Степан сморщился, но выпил. Чуть больше года тому назад пёстрое необразованное сообщество местных бомжиков пополнилось. Невесть откуда в нём появился новый обитатель. Вида он был интеллигентного, говорил без матов и жаргонов, и обладал феноменальной памятью: помнил несколько иностранных языков, страну, в которой жил, мог перечислить в правильной последовательности годы правления всех американских президентов, цитировал классиков. Не помнил двух вещей: кто он и откуда взялся в Техногорске. Степан проверил все сводки, но на тот момент в розыске никто не числился. Столько раз он предлагал мужчине лечь в психиатрическую больницу, обследоваться, попытаться вспомнить хоть что-нибудь, но тот категорически отказывался. Так и остался странный человек, которого окрестили Академиком, жить среди бомжей. Местное сообщество его уважало. Академик частенько приносил с помойки старые книги и газеты, вслух читал их и держал бомжей в курсе политической и культурной жизни страны.
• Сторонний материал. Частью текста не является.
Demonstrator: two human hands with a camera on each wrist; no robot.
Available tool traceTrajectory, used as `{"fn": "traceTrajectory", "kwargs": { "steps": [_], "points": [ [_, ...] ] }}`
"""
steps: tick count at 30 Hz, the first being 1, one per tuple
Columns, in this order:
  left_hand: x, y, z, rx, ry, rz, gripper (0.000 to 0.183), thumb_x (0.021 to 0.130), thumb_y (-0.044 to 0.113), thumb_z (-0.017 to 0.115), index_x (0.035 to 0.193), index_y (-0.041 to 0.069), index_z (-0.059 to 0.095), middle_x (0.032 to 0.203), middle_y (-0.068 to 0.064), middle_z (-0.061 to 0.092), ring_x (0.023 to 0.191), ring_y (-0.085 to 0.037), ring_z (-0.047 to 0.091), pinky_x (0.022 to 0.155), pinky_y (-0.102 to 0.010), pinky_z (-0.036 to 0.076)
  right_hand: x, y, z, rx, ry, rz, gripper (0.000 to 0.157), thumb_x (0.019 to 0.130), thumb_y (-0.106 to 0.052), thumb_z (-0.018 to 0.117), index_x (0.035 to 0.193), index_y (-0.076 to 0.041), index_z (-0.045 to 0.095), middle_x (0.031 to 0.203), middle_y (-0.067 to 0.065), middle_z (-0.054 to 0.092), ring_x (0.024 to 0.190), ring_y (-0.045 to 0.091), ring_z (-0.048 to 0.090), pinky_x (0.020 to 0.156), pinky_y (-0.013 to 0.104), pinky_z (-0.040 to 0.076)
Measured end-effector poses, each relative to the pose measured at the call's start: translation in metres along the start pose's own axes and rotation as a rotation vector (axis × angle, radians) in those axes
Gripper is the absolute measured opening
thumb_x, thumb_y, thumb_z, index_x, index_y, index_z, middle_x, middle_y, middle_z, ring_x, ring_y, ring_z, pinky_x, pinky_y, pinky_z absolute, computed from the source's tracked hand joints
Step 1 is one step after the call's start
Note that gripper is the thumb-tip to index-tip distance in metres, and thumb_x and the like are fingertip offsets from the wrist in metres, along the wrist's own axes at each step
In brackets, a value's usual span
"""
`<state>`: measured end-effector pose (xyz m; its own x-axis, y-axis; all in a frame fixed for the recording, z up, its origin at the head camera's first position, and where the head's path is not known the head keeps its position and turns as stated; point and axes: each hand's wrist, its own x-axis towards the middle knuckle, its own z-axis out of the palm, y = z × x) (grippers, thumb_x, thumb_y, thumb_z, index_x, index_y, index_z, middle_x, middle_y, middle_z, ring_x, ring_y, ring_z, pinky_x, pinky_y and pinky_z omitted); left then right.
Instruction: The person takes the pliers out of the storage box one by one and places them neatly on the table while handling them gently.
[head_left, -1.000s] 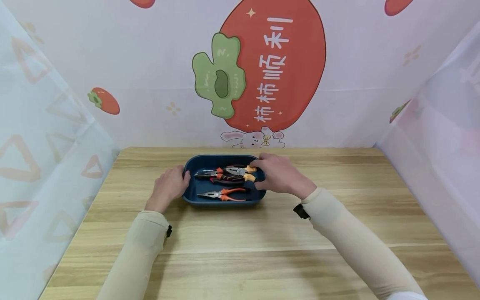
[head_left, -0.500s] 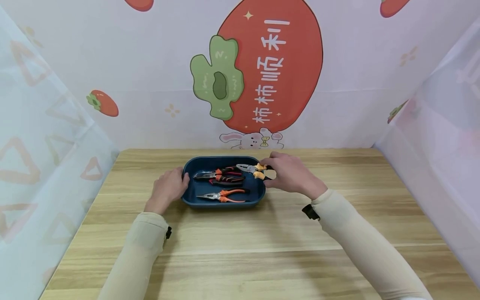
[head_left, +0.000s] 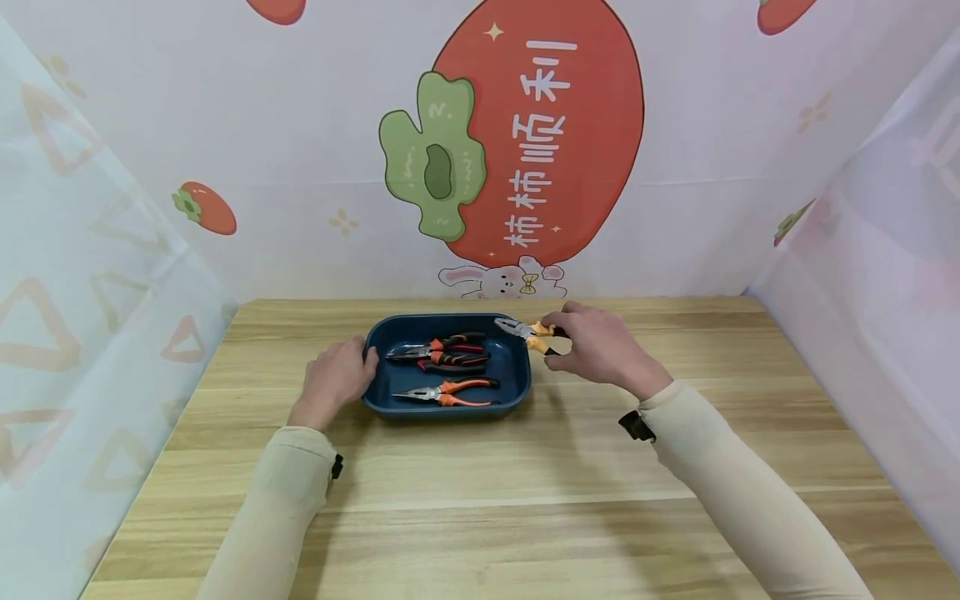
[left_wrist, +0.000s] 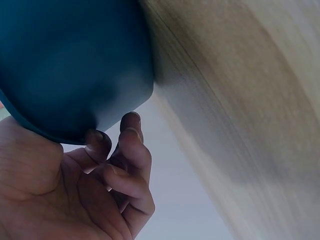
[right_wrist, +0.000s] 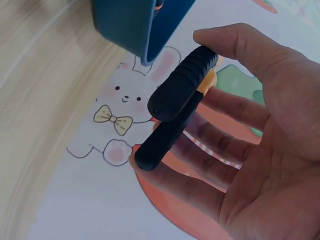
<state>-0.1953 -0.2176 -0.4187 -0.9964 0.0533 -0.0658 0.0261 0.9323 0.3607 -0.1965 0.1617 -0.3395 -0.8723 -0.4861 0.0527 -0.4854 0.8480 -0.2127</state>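
Combination pliers with yellow-and-black handles (head_left: 538,342) are held by the handles in my right hand (head_left: 603,348). Their metal head is over the right rim of a dark blue tray (head_left: 450,413). In the right wrist view, the thumb and fingers pinch the two black handle ends (right_wrist: 182,85), which stand slightly apart. My left hand (head_left: 335,379) grips the tray's left end; from the left wrist, its curled fingers (left_wrist: 132,165) show by the rim. Inside the tray lie orange-handled long-nose pliers (head_left: 442,392) and, behind them, overlapping pliers with red, orange and black handles (head_left: 450,357).
The tray stands on a wood-grain table (head_left: 480,508), near its back edge. Behind it rises a white backdrop (head_left: 300,150) with printed persimmons and a rabbit. White printed sheets (head_left: 82,292) flank the table on both sides.
My right hand has drawn the yellow-and-black pliers up and rightward, from among the other pliers to the tray's right rim. The left hand stays on the tray's left end.
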Motion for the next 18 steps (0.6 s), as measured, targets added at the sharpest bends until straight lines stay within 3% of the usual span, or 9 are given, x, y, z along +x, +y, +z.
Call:
{"fn": "traceTrajectory", "kwargs": {
  "steps": [18],
  "points": [
    [0.003, 0.003, 0.001, 0.025, 0.039, -0.042, 0.037, 0.107, 0.029, 0.040, 0.103, 0.000, 0.063, 0.082, -0.015, 0.061, 0.070, -0.034, 0.058, 0.062, -0.049, 0.044, -0.006, 0.025, 0.012, -0.013, 0.037, 0.089, 0.046, 0.082, -0.030, 0.081, 0.120, -0.005, 0.071, 0.101, 0.011, 0.067, 0.080, 0.024, 0.061, 0.066, 0.042, 0.050]
  ]
}}
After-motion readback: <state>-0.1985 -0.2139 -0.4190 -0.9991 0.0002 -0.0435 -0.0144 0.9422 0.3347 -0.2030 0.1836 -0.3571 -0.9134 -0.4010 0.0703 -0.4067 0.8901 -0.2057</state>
– А что случилось с Академиком?
Щербатый выпил залпом очередную порцию водки, занюхал рукавом и прослезился:
– Хороший был мужик, правильный, образованный. Да только последнее время крыша у него поехала. Я давно ему говорил, что ни одна голова столько знаний вместить не может, а он не слушал, всё книжки да газетки почитывал. И вот однажды читает он свою газетку, и вдруг как закричит: «Самозванец! Подлец! Спёр мою биографию!» Мы от Академика таких слов никогда не слышали. А он тычет пальцем в газету и орёт, как белуга. Угомонили мы мужика, говорим, растолкуй нам. А он только мычит и на фотку нового мэра показывает. Говорит: «Это я Тимофей Иванович Слепцов, уроженец Знаменска». Ну, мы его отпоили водочкой, успокоили, думали, угомонится. А нет. Проспался он и решил в милицию топать, мэра на чистую воду выводить. Мы его насилу удержали. Говорим: «Ну, кто тебе поверит? Факты нужны. Куда против власти преешь?» Думали, успокоится, а он нет, неугомонный. Говорит: «Я знаю, что делать, поеду в Знаменск и всё там про себя узнаю. Может, ищет меня кто». Ну, мы тогда порешили: пусть едет, чем чёрт не шутит, а вдруг и вправду что узнает про себя! Да только как в таком виде в электричку попасть? Нашли ему тулупчик приличный, Марго Академика подстригла, голову ему помыла. А денег-то нет. Вышли мы на перрон, решили попросить. Да и нужен то был всего полтинник. Смотрим, идёт мужик, приличный такой, не здешний: одет как-то по-летнему. Маргоша подошла к нему и говорит, дай, мол, пятьдесят рублей. А он плечиками пожимает – не понимает или прикидывается. Тут Академик к нему подкатил и как начал шпехать не по-нашему. Мы все обомлели. Смотрим, они вместе с вокзала потопали. А минут через двадцать Академик явился в новом пальто, сказал, что у того иностранца на свой тулупчик выменял да ещё сто долларов принёс. Мы прибалдели: за что, говорим, такие деньжища получил? А он усмехнулся: «Дорогу показал». Маргоша кричать на него начала, мол, на кой тулуп отдал. Хороший тулуп был, новый почти. А как деньги увидела, говорит: «Пойду пожрать куплю» и срулила. Принесла жратвы, водки, да билет ему на последнюю электричку до Знаменска. Проводили мы Академика и больше его не видели. Это потом узнали, что убили его. Вот, поминаем теперь.